Der Fotograf, der hier dem einträglichen Geschäft mit dem Prominentenfoto nachgeht, ist Mitarbeiter der Pariser Fotoagentur Gamma. Ihn und seine Kollegen hat der Dokumentarfilmer Raymond Depardon einen Monat lang beobachtet. Depardon war selbst einmal ein Pressefotograf und hat sich davon noch soviel Erinnerung bewahrt, daß ihm sein Film „Reporters“ nicht zur Stabilisierung des Klischees dieser Zunft gerät, wie es oft - hauptsächlich in Spielfilmen - der Fall ist. Hier stehen einmal nicht die fixen und schnellen Reporter im Mittelpunkt, die, während der Trenchcoat im Wind flattert, hart an der vierten Gewalt arbeiten.

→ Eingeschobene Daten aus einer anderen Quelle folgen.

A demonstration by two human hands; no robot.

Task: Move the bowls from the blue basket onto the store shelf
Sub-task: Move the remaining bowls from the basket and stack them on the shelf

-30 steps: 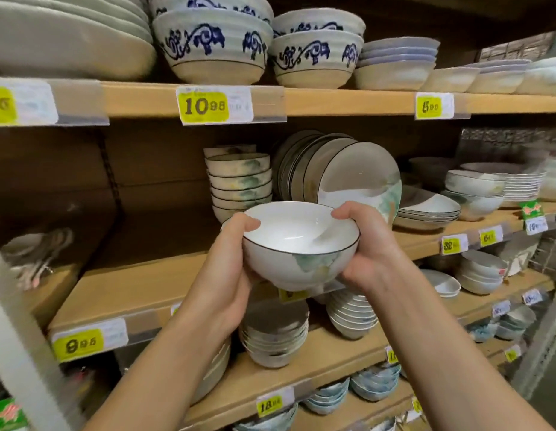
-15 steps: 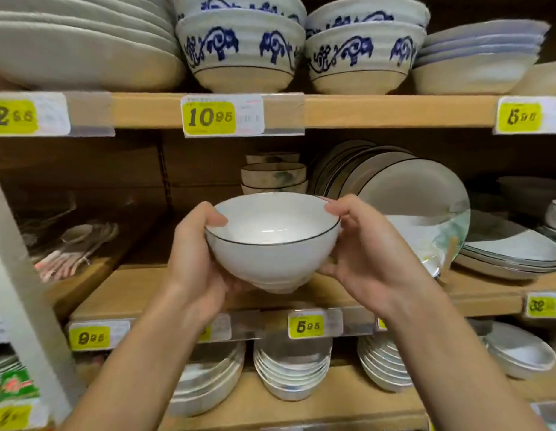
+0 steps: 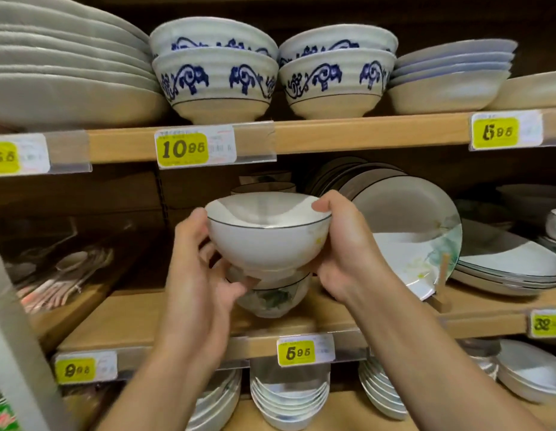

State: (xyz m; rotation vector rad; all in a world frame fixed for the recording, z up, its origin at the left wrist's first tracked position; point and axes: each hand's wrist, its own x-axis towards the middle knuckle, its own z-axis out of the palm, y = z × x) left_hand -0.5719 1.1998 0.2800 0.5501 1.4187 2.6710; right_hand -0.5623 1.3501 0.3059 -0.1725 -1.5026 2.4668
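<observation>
Both hands hold one white bowl [image 3: 269,241] with a thin dark rim, upright, over the middle wooden shelf [image 3: 140,318]. My left hand [image 3: 199,275] cups its left side and underside; my right hand [image 3: 348,247] grips its right side, thumb over the rim. Directly under it another matching bowl [image 3: 273,298] with a green pattern stands on the shelf; the held bowl's foot is at or just inside its rim. More matching bowls [image 3: 264,186] are stacked behind, mostly hidden. The blue basket is out of view.
Large matching plates [image 3: 404,231] stand on edge just right of the bowl, with shallow dishes [image 3: 506,265] beyond. Blue-patterned bowls [image 3: 214,76] fill the shelf above. Spoons [image 3: 59,275] lie at the left. A white upright post [image 3: 18,353] crosses the lower left. Stacked small bowls [image 3: 289,396] sit below.
The bowl has moved up and forward into the middle shelf, coming over the bowl that stands there. The view has come closer to the shelves.
</observation>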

Sicher, fix, schnell und wirbelwindisch rotierend geht es zwar auch in den Räumen der Fotoagentur zu. Doch es ist das rotierende Geschäft, nicht die Personen, die an einem Thema kleben oder ausgefüllt wären vom Ethos ihrer Arbeit. Die Fotografen, die Depardon zeigt, sind nicht einmal mehr Handwerker, sondern Fließbandproduzenten. Sie bekommen einen Auftrag, fahren los, lichten hurtig ab und verschwinden wieder. Manchmal passiert es, daß sie nicht genau wissen, wer oder was es ist, daß sie da fotografieren müssen. Dann wird schnell der Protokollchef auf einem Empfang gefragt, wer hier die Perösnlichkeit sei, die so wichtig ist, daß man dafür einen Auftrag bekommen hat. Der Protokollchef zeigt auf einen Mann, der Reporter geht dem ausgestreckten Zeigefinger mit seiner Kamera hinterher, betätigt den Motorwinder und hat seine Aufgabe getan: Eins der vielen Bilder wird gelungen sein.

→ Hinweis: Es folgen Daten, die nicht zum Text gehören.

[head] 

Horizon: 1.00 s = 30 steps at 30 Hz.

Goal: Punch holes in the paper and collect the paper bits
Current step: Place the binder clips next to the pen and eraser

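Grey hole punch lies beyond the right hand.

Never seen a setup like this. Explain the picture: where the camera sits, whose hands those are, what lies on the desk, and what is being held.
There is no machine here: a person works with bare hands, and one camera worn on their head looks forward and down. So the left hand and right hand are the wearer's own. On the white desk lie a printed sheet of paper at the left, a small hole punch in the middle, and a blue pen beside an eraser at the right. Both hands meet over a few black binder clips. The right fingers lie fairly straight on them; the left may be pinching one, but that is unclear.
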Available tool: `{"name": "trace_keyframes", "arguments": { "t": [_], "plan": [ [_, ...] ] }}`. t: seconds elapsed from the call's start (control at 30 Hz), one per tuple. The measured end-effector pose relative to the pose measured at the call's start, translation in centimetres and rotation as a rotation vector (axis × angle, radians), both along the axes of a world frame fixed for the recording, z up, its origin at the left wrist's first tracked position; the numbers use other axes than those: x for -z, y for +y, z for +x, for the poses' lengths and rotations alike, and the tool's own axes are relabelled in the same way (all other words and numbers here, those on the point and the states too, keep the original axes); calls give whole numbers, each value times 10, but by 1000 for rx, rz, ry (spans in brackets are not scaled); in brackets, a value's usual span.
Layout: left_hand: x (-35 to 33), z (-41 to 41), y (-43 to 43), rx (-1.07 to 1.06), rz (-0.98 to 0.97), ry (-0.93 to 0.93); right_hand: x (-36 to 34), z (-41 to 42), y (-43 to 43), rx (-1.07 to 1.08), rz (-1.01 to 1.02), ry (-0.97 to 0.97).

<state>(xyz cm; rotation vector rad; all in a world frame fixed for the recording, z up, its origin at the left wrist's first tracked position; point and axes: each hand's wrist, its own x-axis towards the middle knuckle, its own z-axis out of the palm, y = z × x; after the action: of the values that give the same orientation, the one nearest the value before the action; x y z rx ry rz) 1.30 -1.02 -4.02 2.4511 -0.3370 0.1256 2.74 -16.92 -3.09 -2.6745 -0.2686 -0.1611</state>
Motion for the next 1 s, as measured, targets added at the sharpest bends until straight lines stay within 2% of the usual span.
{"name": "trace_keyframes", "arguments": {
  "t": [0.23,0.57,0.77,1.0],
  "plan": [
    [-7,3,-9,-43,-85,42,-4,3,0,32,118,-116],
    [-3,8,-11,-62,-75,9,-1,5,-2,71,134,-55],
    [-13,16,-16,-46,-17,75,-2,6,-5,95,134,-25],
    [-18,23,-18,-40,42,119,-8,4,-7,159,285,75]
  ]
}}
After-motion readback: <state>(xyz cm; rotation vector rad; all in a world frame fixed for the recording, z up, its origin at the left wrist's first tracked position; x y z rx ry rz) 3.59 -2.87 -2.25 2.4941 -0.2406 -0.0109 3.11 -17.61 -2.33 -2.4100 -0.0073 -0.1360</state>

Wie die Fotoreporter Fließbandarbeiter sind, ähnelt die Agentur eher einer auf Hochtouren laufenden Fabrik, die Bilder in die Warenzirkulation wirft. Einer Spinne im Netz ähnlich, hockt in der Mitte dieser Fabrik eine Art Aufgabenvermittler. Auch er ist von einer hinterhältigen Jungenhaftigkeit, ein angedicktes Babygesicht, dessen Apfelbacken schon angefangen haben, ins Weiße abzugären. Sein Arbeitsgebiet liegt zwischen Ticker und Telefon gierig und mit glänzenden Augen hängt er über dem Ticker, reißt die vermeldeten Katastrophen vom Apparat, jubelt über viele Tote und jagt dann zum Telefon, Reporter auskundschaften, die ihm diese als Bild beibringen. In seinem hochtourigen Aktionismus wirkt er wie ein leerlaufender Diaprojektor, der im Inneren eines Luftballons Standardbilder vom Schrecken an die Außenhülle werfen will.

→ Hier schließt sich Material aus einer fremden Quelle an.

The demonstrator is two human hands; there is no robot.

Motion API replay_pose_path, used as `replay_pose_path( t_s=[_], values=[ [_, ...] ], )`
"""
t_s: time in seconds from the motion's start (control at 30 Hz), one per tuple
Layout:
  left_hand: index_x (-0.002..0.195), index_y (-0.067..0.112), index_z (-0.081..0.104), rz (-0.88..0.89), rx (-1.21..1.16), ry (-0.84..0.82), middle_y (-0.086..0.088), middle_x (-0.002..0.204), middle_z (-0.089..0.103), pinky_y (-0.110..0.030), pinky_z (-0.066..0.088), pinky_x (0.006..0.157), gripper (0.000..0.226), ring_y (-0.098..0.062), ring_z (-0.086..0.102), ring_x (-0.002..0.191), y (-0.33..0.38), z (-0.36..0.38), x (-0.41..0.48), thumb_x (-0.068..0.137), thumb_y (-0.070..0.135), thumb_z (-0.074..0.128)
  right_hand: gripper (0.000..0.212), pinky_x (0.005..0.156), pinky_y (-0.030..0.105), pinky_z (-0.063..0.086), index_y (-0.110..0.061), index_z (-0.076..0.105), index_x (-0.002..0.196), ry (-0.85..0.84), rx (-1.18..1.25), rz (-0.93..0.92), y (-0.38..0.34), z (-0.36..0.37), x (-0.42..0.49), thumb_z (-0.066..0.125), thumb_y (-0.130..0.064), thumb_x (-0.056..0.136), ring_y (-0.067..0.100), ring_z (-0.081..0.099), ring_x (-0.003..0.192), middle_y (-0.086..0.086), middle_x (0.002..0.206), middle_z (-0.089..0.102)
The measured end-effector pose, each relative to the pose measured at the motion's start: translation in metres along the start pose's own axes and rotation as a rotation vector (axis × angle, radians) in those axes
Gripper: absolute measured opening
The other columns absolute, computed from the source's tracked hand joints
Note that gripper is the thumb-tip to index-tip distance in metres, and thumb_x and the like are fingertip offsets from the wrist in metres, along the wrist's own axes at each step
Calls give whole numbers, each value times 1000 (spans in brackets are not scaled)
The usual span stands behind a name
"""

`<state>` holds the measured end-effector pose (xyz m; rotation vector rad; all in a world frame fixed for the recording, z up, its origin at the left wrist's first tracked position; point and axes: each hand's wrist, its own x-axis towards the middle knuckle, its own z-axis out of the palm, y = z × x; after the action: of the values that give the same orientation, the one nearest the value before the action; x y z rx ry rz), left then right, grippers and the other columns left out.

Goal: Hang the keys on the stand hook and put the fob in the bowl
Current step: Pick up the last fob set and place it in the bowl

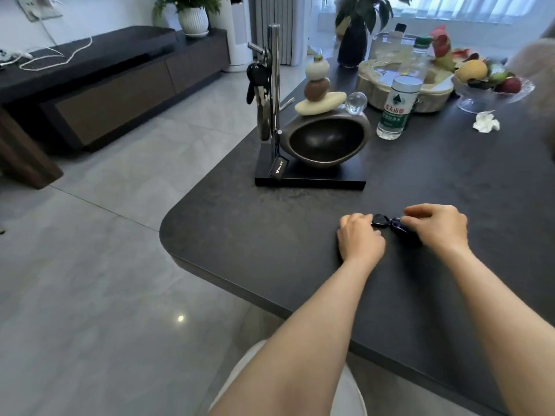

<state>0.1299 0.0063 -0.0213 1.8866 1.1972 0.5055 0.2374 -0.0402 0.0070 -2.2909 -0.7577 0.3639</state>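
With both hands, left hand [360,235] and right hand [437,226], we pinch the black fob [393,226] on the near countertop [270,235], seemingly next lifting it to the far bowl [327,139].

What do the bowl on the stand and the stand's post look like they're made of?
The bowl looks like dark glazed ceramic or bronzed metal; its soft sheen leaves that open. The post seems to be polished chrome metal, given its mirror-like reflections.

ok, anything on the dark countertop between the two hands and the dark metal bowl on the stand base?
Head view: nothing. Bare dark countertop separates the hands, left and right, from the stand's black base under the dark metal bowl.
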Motion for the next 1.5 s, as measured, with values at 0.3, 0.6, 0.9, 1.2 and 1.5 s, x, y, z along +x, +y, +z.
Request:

Manchmal verläßt Depardon die beobachtende Position, um die der Fotografen einzunehmen. Wie diese verfolgt er Jacques Chirac auf dem Wahlkampfweg durch kleine Läden. Dort läuft das immer gleiche Ritual ab: Chirac stößt die Tür auf, streckt den Arm vor, hält die Hand auf zum Schütteln, wechselt wenige Worte, gibt das Versprechen auf Abhilfe eines Unbills. In der Aneinanderreihung im Film wirken diese Szenen so grotesk und lächerlich, wie Wahlkampf nun einmal ist. Aber jedes einzelne Bild auf dem Film gibt ein seriöses Bild her für die Lokalzeitung.

„Reporters“ ist ein Film aus den Montagehallen des Journalismus. Es kommentiert und wertet nicht, beobachtet nur das Fließband, an dem Fotos hergestellt werden, die dem Konsumenten das Weltdorf zusammenbauen.

In der letzten Szene des Filmes ist wiederum Jacques Chirac zu sehen, diesmal verleiht er einem Gamma-Fotografen einen Preis. Man muß sich nicht mögen, aber soviel ist sicher: Man braucht sich gegenseitig in diesem Metier.

Höttges

„Reporters“, 1980/81, OmU, von Raymond Depardon mit Alain Delon, Jacques Chirac, Richard Gere u.a. ab Dienstag, 21 und 23 Uhr im Eiszeit Kino.